* **WHAT YOU HAVE TO DO**
One line at a time, check the entries below for the word "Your", and copy each line that has it.
◇ ◇ ◇ ◇
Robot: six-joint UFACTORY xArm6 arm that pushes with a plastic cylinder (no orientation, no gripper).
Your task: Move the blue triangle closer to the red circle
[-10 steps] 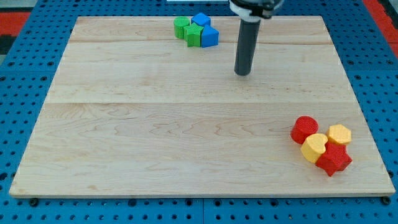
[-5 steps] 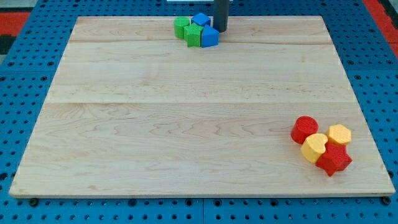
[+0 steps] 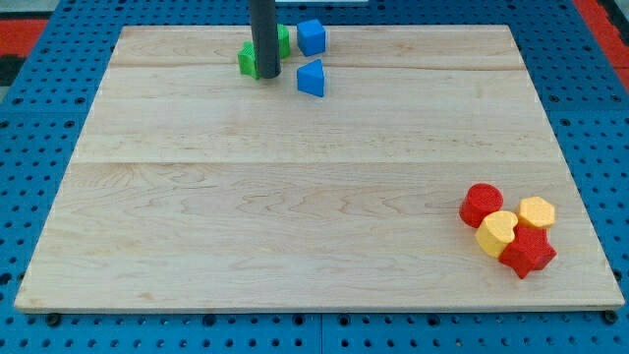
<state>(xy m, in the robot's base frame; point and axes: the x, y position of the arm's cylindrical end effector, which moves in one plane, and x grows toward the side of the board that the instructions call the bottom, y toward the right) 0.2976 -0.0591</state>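
Note:
The blue triangle (image 3: 312, 78) lies near the view's top, apart from the other blocks. The red circle (image 3: 481, 204) sits at the lower right, touching a yellow block. My tip (image 3: 265, 75) is just left of the blue triangle, a small gap between them. It stands in front of two green blocks (image 3: 247, 60), which the rod partly hides. A blue cube (image 3: 312, 36) lies above the triangle.
At the lower right a yellow block (image 3: 496, 233), a yellow hexagon (image 3: 536, 212) and a red star-like block (image 3: 528, 252) cluster with the red circle. The wooden board (image 3: 295, 197) lies on a blue pegboard.
My tip swept from the board's upper middle to the top cluster, then left through it. The cluster broke up: the blue triangle slid down, the greens shifted left.

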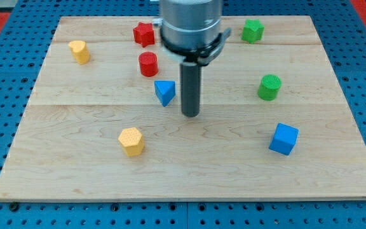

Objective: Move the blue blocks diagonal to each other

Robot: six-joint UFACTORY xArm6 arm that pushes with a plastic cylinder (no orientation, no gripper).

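Note:
A blue triangular block point(164, 91) lies a little left of the board's middle. A blue cube point(283, 138) lies at the lower right. My tip point(190, 115) sits just right of the blue triangular block and slightly below it, with a narrow gap between them. The blue cube is far to the tip's right and lower in the view.
On the wooden board point(75, 178) also lie a red cylinder point(148, 64) above the triangle, a red star point(143, 34), a yellow block point(79, 51) at upper left, a yellow hexagonal block point(131, 141) at lower left, a green block point(253, 30) and a green cylinder point(269, 87).

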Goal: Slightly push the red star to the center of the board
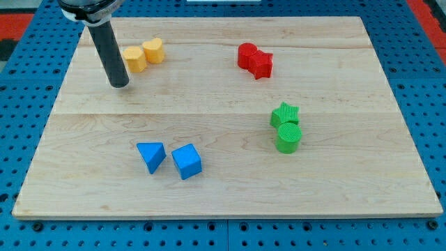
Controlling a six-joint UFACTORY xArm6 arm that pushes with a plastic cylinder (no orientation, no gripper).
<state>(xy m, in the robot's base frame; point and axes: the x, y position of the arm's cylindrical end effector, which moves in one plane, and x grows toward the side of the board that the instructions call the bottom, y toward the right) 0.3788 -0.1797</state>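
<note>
My tip (120,84), with no hand to open or close, sits near the bench's (209,188) top-left corner; approaching the red star (262,65) may drag the touching red block (247,56).

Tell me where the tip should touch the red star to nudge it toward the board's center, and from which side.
Press on the red star's upper-right face, coming from the view's top right; the center lies down-left of it. The other red block touches its upper-left side, so stay to the right of that one. My tip is far off to the view's left, beside the yellow blocks, so it probably has to circle round first.
</note>
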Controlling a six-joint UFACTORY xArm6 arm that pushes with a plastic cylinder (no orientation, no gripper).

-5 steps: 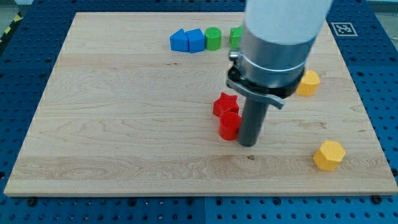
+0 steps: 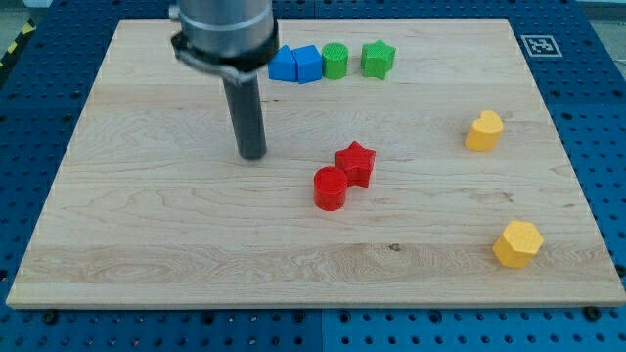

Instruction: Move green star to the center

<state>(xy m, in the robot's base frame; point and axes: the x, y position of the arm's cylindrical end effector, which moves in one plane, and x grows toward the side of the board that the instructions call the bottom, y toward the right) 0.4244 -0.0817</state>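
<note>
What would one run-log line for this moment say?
my tip: bare board, left of red blocks | green star: top edge, untouched, right of green cylinder | centre: not reached

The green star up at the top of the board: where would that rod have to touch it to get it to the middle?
No grabbing here, only pushing. The green star sits at the view's top, right of the green round block. The centre lies below and slightly left of it, so my tip should probably go round above the star, press its top-right face and push down-left. The red star sits near that path.

Upright rod, my tip (image 2: 253, 155) on the board
</note>
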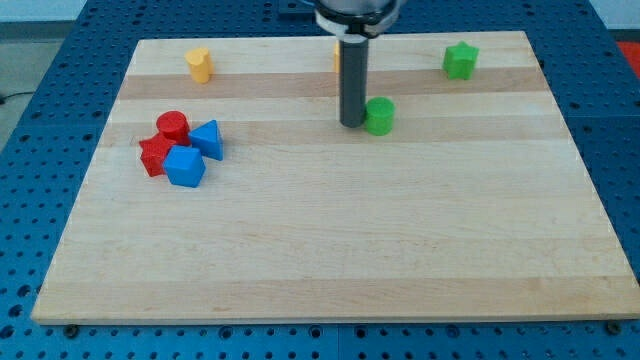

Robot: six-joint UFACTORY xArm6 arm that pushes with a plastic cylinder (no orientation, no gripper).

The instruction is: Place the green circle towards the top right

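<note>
The green circle (380,115) is a small green cylinder standing on the wooden board (330,250), a little right of centre in the view's upper part. My tip (352,123) sits right against its left side, touching or nearly touching it. The dark rod rises straight up from there to the view's top edge.
A green star block (460,60) lies near the view's top right. A yellow block (199,64) stands at the top left. An orange block (337,56) is mostly hidden behind the rod. At the left, a red cylinder (172,126), a red block (154,156), a blue block (185,166) and a blue triangular block (208,138) cluster together.
</note>
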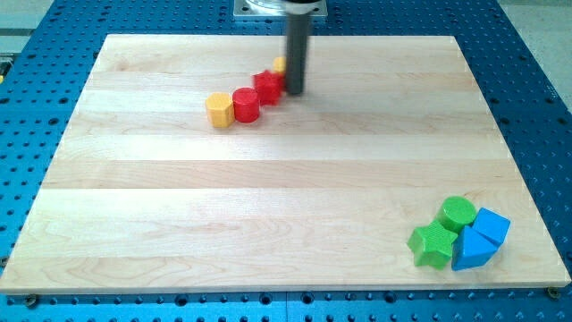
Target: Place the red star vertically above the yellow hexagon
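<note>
The red star (pixel 267 86) lies near the top middle of the wooden board (pixel 268 206). My tip (pixel 294 91) rests on the board just right of the red star, touching or nearly touching it. A red cylinder (pixel 247 105) sits down-left of the star, touching it. The yellow hexagon (pixel 219 110) sits left of the cylinder, touching it. The three form a diagonal row rising to the right. A small yellow block (pixel 280 64) peeks out behind the rod, mostly hidden; its shape cannot be made out.
At the board's bottom right is a cluster: a green cylinder (pixel 458 213), a green star (pixel 433 244), a blue cube (pixel 491 226) and a blue triangular block (pixel 470 250). The rod's mount (pixel 281 9) is at the top edge.
</note>
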Motion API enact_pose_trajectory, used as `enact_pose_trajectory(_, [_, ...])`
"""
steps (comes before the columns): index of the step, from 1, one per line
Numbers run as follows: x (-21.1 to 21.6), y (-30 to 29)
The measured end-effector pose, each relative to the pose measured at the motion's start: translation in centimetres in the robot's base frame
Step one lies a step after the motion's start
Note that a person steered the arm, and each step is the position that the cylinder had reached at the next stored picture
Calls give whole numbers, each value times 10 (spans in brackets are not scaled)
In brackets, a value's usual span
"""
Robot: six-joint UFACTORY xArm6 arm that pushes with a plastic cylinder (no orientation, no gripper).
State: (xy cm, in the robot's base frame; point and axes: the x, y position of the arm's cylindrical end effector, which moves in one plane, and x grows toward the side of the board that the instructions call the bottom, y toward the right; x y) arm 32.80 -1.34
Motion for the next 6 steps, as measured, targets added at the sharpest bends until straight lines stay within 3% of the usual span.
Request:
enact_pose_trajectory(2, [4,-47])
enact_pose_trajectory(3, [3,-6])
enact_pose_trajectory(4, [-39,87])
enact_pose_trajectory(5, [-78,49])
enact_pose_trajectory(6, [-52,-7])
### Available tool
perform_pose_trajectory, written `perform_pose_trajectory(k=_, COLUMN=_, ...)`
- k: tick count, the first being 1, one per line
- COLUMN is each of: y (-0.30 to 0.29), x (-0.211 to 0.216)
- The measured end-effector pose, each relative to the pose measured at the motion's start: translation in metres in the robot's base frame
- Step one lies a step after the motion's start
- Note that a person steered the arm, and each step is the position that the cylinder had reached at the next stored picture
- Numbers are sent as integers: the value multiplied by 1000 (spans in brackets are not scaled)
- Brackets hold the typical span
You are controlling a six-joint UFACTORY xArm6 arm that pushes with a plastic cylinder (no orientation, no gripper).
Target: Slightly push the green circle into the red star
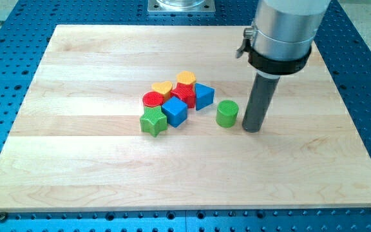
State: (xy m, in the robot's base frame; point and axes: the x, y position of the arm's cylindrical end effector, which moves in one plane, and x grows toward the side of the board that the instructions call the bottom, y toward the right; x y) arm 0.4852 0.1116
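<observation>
One green circle stands alone, apart from the cluster at the view's left. My tip sits just beside it on the view's right; contact not resolvable. No fingers here, only a bare rod holding nothing. Red star lies up-left of the circle, with the blue triangular block partly between them. A straight leftward push would likely meet the blue cube instead. Plan: shift tip toward the circle's lower right, push short and slow up-left, and stop at first contact.
</observation>
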Motion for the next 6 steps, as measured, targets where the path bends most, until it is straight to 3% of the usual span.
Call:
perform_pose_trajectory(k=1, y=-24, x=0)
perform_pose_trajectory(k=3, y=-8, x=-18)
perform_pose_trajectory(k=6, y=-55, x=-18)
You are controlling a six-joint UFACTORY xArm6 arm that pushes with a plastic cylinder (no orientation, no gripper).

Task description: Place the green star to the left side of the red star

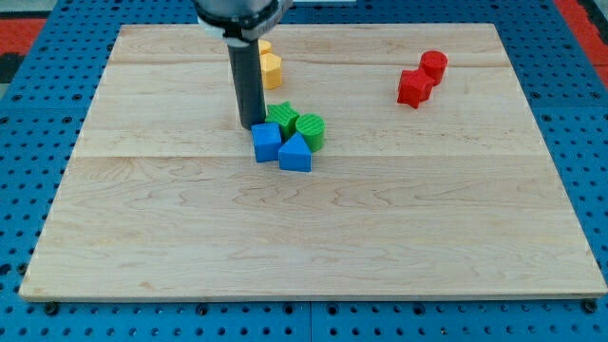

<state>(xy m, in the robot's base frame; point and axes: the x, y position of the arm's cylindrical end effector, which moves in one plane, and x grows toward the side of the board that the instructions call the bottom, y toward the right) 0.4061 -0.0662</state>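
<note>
The green star [282, 117] lies near the board's middle, touching a green cylinder [311, 129] on its right. The red star [413, 87] lies toward the view's upper right, next to a red cylinder [434, 65]. My tip [252, 126] rests on the board just left of the green star, right above a blue cube [267, 142]. A blue triangular block [295, 153] sits right of the cube, below the green pair.
Two yellow blocks [271, 67] lie behind the rod near the view's top, partly hidden. The wooden board [304, 237] sits on a blue pegboard surface.
</note>
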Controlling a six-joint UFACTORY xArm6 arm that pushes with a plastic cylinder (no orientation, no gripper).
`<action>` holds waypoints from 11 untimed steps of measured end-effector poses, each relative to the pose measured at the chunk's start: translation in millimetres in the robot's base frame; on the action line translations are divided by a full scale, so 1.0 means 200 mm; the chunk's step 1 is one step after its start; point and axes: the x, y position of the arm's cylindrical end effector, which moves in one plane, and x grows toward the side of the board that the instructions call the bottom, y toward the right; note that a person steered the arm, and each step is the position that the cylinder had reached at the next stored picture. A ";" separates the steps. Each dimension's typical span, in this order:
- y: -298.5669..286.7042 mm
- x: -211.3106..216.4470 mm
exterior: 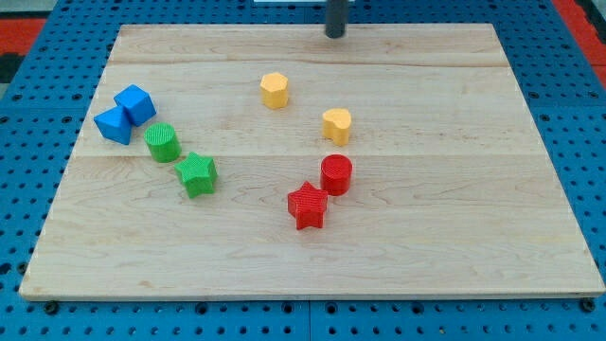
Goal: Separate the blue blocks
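Two blue blocks touch each other at the board's left: a blue cube and, just below-left of it, a blue wedge-like block. My tip is at the view's top, near the board's far edge, right of centre. It is far from both blue blocks and touches no block.
A green cylinder lies just right of the blue pair, with a green star below it. Two yellow blocks sit mid-board. A red cylinder and a red star lie below them. The wooden board rests on a blue pegboard.
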 end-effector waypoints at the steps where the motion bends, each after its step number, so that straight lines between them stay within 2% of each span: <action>1: -0.64 0.09; 2: -1.30 0.31; 3: -1.58 0.51; 4: -1.49 0.65; 5: -1.52 0.89; 6: -1.59 1.03; 7: -1.49 1.19; 8: -1.35 1.16; 10: -1.29 0.92; 11: -1.51 0.83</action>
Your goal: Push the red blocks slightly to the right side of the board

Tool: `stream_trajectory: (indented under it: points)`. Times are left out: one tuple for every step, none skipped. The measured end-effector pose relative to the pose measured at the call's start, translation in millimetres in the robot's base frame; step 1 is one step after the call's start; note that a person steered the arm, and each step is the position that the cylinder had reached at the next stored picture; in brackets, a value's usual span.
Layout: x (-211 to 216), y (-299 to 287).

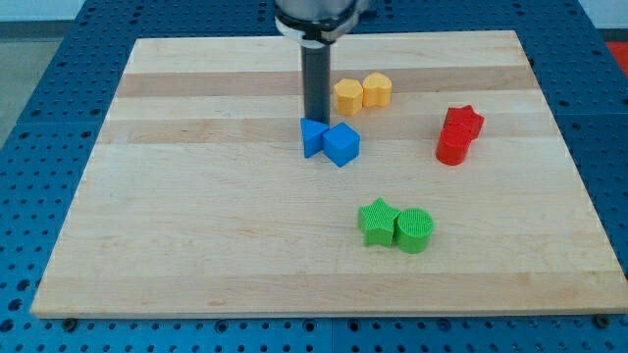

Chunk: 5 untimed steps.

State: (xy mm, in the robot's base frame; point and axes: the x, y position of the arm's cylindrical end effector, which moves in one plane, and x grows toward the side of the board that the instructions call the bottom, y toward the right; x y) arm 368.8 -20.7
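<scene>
A pale wooden board (pixel 196 245) made of lengthwise planks of slightly varying tone, with a darker strip running near the view's top, fills most of the scene. It lies on a blue perforated surface (pixel 39 118) with a regular grid of small holes, which shows along all four edges of the board; at the view's top corners a strip of lighter grey floor (pixel 29 20) shows beyond the blue surface. Lighting is even and diffuse, with only soft, short shadows falling on the wood.
</scene>
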Motion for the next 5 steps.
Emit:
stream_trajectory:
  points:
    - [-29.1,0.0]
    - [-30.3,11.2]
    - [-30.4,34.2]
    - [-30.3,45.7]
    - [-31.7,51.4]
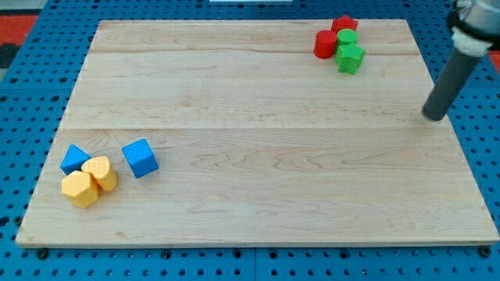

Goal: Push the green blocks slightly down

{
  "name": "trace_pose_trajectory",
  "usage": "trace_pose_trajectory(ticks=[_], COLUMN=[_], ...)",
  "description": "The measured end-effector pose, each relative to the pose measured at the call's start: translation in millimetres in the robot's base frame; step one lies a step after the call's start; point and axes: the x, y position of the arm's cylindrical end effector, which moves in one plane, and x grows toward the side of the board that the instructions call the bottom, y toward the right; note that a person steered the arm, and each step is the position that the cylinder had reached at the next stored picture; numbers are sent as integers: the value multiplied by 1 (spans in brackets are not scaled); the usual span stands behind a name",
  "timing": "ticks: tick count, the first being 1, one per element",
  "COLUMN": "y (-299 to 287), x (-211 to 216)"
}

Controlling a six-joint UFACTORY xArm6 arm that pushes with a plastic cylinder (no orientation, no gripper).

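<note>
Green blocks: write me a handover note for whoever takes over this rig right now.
My tip rests on the board near the view's right edge, below and right of the green blocks, touching nothing.
The green round block and green star block sit at the view's top right, tight against the red cylinder and red star block.
Done: no push evident.
Left: bring my tip above the greens and push them slightly down.

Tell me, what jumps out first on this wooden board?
A tight red and green bunch near the view's top right: a red cylinder, red star, green cylinder and green star. My tip rests further right, below them. Blue and yellow blocks sit bottom left.
</note>
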Motion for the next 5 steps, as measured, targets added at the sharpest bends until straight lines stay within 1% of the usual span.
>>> trace_pose_trajectory(ticks=[1, 2, 4, 5], y=[21, 12, -117, -158], x=[-86, -131, -167, -154])
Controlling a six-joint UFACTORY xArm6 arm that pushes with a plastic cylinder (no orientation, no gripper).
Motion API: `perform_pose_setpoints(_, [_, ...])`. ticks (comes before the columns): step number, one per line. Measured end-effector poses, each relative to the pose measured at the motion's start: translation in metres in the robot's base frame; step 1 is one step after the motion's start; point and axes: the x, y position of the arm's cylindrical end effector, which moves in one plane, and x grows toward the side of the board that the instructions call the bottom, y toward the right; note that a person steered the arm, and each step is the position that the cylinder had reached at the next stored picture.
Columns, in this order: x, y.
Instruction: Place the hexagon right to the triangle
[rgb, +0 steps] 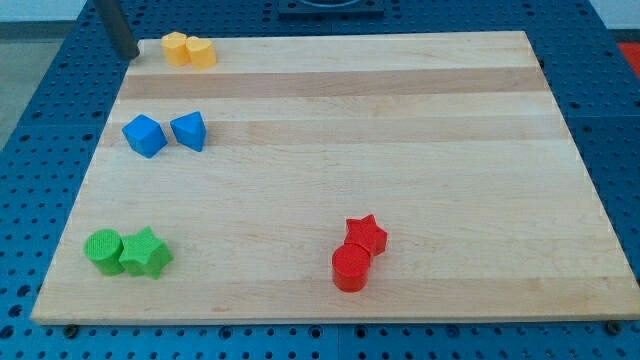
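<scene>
Two yellow blocks sit touching at the board's top left: the left one looks like the hexagon, and the shape of the right one is unclear. Below them a blue triangle lies just right of a blue cube-like block. My tip is at the board's top left corner, a short way left of the yellow hexagon and apart from it.
A green cylinder and a green star touch at the bottom left. A red star and a red cylinder touch at the bottom middle. The wooden board lies on a blue perforated table.
</scene>
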Motion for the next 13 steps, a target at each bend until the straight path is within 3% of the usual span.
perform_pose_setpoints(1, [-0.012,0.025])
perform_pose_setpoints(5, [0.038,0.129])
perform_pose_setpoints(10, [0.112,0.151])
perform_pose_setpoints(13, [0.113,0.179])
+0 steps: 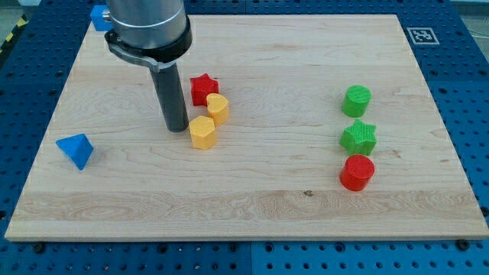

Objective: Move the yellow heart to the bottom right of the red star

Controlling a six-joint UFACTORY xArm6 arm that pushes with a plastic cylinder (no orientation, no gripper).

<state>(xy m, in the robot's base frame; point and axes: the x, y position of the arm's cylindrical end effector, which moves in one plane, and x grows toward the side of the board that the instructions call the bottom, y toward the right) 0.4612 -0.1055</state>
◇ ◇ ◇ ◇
* **SOLUTION BELOW**
Your task: Move the blue triangle closer to the red circle
Your goal: Push the red blocks slightly to the right side of the board

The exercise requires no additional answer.